Well, no. At least not in this case.

For the record, the Department for Work & Pensions spends around £350m a year on back to work support for disabled people. Oh and there’s something called the “Disability Confident” employer scheme, which tends to provoke bitter laughter from those in the disability lobby when you get them down the pub.

Meanwhile benefits like the Employment & Support allowance have been cut and the report found that important government bodies such as Innovate UK and the Business Bank (both of which play a key role in job growth) “do not record or monitor the uptake of their support by disability status. Consequently, they do not know the extent to which (if any) their support is of value or use to disabled people”.

There is an adjective I could use to describe that. Just not one I’d use in polite company.

But there’s more: “The Inquiry collected evidence of both public and private sector organisations failing to provide appropriate support to disabled people in the workplace and in access to start up funds, business advice and business networks on a scale which we suggest amounts to ‘institutional disablism’.”

See my above point about four letter adjectives that I really, really want to use when I read reports like this.

It doesn’t have to be this way. The Government has multiple levers which it could pull with the aim of improving this sorry situation. As the report notes, it spent £242bn on the purchase of goods and services in the last financial year.

So, quite apart from its ability to legislate, it has enormous economic clout. Were it to, for example, require contractors to enact inclusive recruitment and retention policies they would have little choice but to do so. Were it to monitor this, and insist on the requirement extending down the supply chain, it is possible to foresee relatively rapid progress being made.

It could require the same sort of things of public sector employers. It could link securing improvements to funding.

Given the size of the current chasm it may also require disabled people to be given, yes, preferential treatment. But as the report notes, this is “the sort of positive action that equalities legislation makes possible”.

And there’s more besides.

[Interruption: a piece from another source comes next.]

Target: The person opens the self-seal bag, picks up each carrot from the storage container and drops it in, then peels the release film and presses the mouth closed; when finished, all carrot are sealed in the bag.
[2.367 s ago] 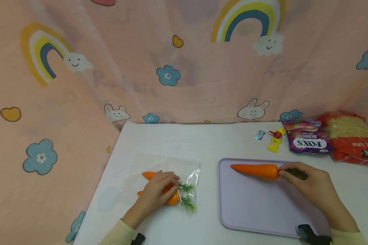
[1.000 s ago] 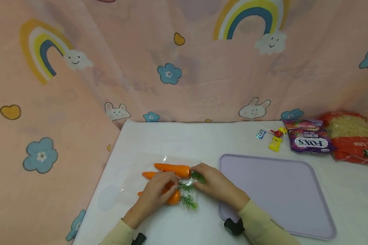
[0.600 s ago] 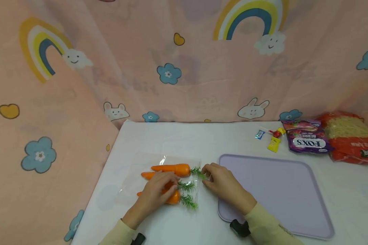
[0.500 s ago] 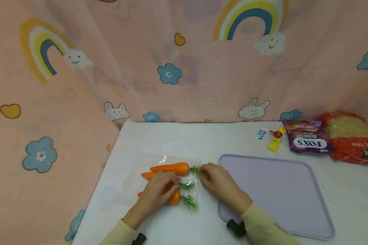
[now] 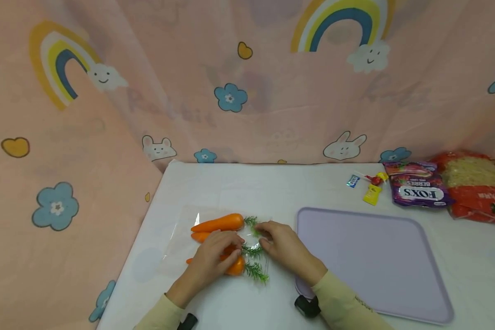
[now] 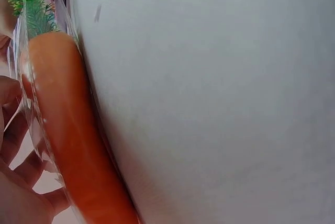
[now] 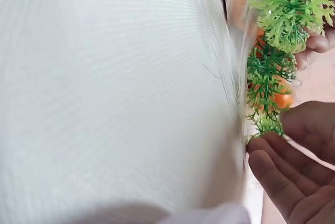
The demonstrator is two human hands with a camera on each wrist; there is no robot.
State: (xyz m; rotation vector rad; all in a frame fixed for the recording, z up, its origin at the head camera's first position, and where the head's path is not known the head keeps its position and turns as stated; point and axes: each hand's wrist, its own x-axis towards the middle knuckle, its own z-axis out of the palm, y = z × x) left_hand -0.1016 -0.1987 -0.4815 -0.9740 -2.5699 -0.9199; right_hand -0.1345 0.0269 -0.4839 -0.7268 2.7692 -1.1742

What is really lacking on the part of the ministers is the will to do anything at all.

The report refers to what has become one of Prime Minister Theresa May’s signature phrases: “a country that works for the many not just the few”. At the moment, the Government’s policy towards disabled people really necessitates an asterisk being added to that along with the legend “except for disabled people because we don’t much care about them”.

That will only change when ministers stop concentrating on dreaming up new ways to cut disabled people’s benefits and start considering how to put the recommendations of reports like this one into action.